▶ [Aim of the exercise]: Please repeat the data in full, character for character.

▶ [The data]:
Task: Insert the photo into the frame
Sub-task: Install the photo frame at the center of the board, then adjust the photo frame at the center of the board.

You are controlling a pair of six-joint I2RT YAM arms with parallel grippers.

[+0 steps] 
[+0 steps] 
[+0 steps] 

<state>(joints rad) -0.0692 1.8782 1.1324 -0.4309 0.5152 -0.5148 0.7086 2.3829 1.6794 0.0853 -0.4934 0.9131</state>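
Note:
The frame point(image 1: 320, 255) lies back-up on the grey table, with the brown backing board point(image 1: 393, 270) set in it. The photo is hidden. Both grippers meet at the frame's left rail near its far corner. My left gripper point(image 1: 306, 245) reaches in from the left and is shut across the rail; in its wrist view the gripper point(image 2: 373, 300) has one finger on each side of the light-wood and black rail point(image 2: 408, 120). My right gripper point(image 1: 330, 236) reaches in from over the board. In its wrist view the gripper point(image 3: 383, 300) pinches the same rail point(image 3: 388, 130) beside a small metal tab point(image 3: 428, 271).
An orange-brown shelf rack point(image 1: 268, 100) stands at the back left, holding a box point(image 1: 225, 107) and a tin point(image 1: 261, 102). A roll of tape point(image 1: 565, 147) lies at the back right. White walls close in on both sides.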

▶ [Task result]:
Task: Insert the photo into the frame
Sub-task: Install the photo frame at the center of the board, then adjust the photo frame at the center of the board.

You are controlling a pair of six-joint I2RT YAM arms with parallel grippers.

[+0 steps] 
[+0 steps] 
[+0 steps] 

<state>(joints rad) -0.0692 1.8782 1.1324 -0.4309 0.5152 -0.5148 0.7086 2.3829 1.6794 0.0853 -0.4934 0.9131</state>
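Note:
The frame point(image 1: 320, 255) lies back-up on the grey table, with the brown backing board point(image 1: 393, 270) set in it. The photo is hidden. Both grippers meet at the frame's left rail near its far corner. My left gripper point(image 1: 306, 245) reaches in from the left and is shut across the rail; in its wrist view the gripper point(image 2: 373, 300) has one finger on each side of the light-wood and black rail point(image 2: 408, 120). My right gripper point(image 1: 330, 236) reaches in from over the board. In its wrist view the gripper point(image 3: 383, 300) pinches the same rail point(image 3: 388, 130) beside a small metal tab point(image 3: 428, 271).
An orange-brown shelf rack point(image 1: 268, 100) stands at the back left, holding a box point(image 1: 225, 107) and a tin point(image 1: 261, 102). A roll of tape point(image 1: 565, 147) lies at the back right. White walls close in on both sides.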

Work on this exercise has concluded.